The highlight of our driving adventure is Galavanas Vineyard, which makes wine both traditionally and using modern methods. This is where Giada actually went grape stomping when she visited Santorini with the Food Network and, sure enough, we were told that grape stomping is part of the vineyard's "traditional" wine making component and occurs once a year. While we did not get a chance to stomp on the grapes ourselves (instantaneous fermentation would likely occur should Seth's bare feet touch grapes), we did get to take a tour of the vineyard, try a few of their different wines and purchased two bottles to bring home (one of which we previously enjoyed at Vanilia restaurant in Fira a few nights ago).
Finally, with wine on our palates, we headed to Luckys in Fira, which was a "fast food" restaurant that served gyros and souvlaki. We had one of each in a pita, and the place was absolutely delicious. One can only imagine the business Luckys would do if situated near NYU after a Grateful Dead reunion.

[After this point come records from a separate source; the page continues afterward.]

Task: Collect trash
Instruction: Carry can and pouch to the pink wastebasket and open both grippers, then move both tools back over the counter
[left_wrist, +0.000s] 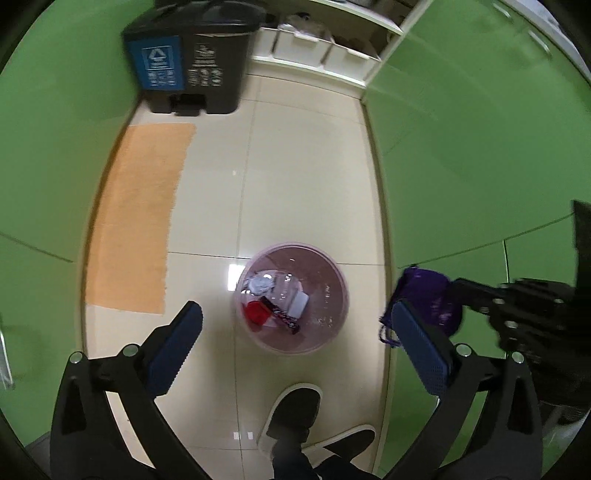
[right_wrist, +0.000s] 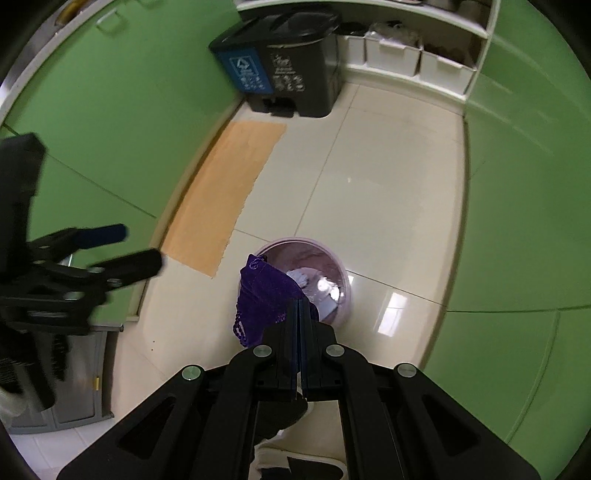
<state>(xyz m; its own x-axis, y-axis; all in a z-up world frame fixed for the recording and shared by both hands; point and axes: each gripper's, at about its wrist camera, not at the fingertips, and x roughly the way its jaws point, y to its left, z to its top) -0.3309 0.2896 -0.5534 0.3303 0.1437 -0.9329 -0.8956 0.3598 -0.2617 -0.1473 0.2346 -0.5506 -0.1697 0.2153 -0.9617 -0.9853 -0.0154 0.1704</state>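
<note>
A small translucent pink bin (left_wrist: 291, 297) stands on the tiled floor and holds trash: a red piece (left_wrist: 257, 312), a dark wrapper (left_wrist: 282, 314) and white paper (left_wrist: 263, 282). My left gripper (left_wrist: 295, 325) is open and empty, high above the bin. My right gripper (right_wrist: 300, 306) is shut on a purple cloth pouch (right_wrist: 264, 295), held above the bin (right_wrist: 317, 266) near its left rim. The pouch (left_wrist: 430, 295) and the right gripper (left_wrist: 461, 291) also show at the right in the left wrist view. The left gripper (right_wrist: 127, 249) shows at the left in the right wrist view.
A black pedal bin (left_wrist: 192, 55) with a blue recycling label stands at the far wall. An orange mat (left_wrist: 138, 218) lies on the floor at left. Green cabinet doors (left_wrist: 480, 147) line both sides. White storage boxes (left_wrist: 325, 44) sit on a low shelf. The person's shoes (left_wrist: 291, 417) are below.
</note>
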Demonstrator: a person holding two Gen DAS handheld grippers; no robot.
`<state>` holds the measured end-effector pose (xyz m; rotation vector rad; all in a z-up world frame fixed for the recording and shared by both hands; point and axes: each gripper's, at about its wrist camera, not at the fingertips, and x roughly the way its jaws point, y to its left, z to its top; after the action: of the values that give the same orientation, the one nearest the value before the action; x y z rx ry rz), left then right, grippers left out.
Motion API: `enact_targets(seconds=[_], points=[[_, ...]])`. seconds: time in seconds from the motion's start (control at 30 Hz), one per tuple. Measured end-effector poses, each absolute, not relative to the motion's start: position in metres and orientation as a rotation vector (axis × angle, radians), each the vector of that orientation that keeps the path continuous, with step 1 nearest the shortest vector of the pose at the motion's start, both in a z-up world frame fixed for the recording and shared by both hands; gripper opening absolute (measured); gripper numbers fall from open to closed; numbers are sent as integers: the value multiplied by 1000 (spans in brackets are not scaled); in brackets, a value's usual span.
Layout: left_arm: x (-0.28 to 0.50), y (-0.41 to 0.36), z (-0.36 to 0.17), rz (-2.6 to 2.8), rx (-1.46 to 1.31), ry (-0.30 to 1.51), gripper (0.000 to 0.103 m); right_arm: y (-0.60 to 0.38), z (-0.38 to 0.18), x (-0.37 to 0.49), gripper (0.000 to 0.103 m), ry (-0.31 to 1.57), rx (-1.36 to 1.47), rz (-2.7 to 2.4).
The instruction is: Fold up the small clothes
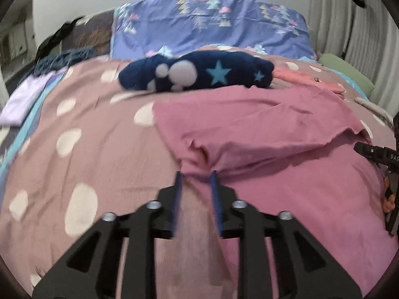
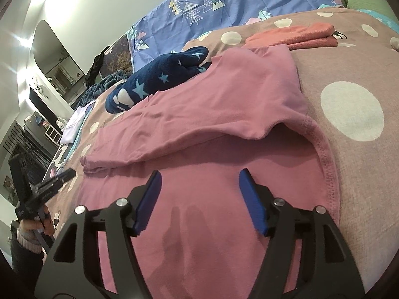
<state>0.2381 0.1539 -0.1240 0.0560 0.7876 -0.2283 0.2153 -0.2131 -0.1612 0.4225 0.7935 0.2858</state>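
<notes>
"DAS" shows on the right tool point(image 1: 389, 155), spread above the pink shirt point(image 2: 224, 114); left tool point(image 1: 195, 175), blurred, seemingly pinches its fold.

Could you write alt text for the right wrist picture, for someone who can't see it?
An open hand-held gripper with blue pads hovers over a pink garment, part folded, on a dotted bedspread. Behind lie a navy starry fleece and folded coral clothes; a second hand-held gripper shows at left.

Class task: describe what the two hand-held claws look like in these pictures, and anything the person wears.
Both the left claw and the right claw have matte black angular frames with cut-out slots, silver round bolts and ribbed blue pads. The hand shows a pale knitted cuff under a dark sleeve.
</notes>
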Motion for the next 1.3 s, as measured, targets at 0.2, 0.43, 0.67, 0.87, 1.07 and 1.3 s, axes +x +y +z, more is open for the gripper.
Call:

After leaving Luckys and getting thoroughly lost amongst the very few roads that is Santorini, we finally returned to Anastasis to say our goodbyes, pack up the car and head to the airport (which, by the way, was one of the few uneventful Santorini driving experiences). Our flights were also uneventful (despite being graced with a mail order bride and her "husband" on the Santorini to Athens flight) and we finally made it to Crete in one piece. After a minor mishap with some luggage (ie, Europeans being Europeans), we found our driver and were off to Ammos Hotel, outside of Chania and about 30 minutes from the airport.
Crete was a big change from the quiet of Imerovigli in Santorini. It is a large island and very city like but luckily our hotel has a pool and is situated off the main roads and on the beach. Our room has a lovely view of the beach, a comfy bed, sofa and kitchen. The bathroom has some visitors which we plan to have removed in the morning by an exterminator.
Seth is hungry from the travel (or life in general) so we go downstairs and are pleasantly surprised to discover our hotel has a well known and regarded restaurant. We share salmon with lentils, a cucumber and tomato salad and an appetizer of tomatoes and feta and olives on crostini bread. The other guests are quite friendly and strike up conversation. At the end of the meal, we are of course offered shots of Raki, the local Crete liquor. Jamie runs the other way but Seth good naturedly shares one with our waitress and a French couple and yet another with just the French man. Isn't he so nice to take the free shots and save face for all of America?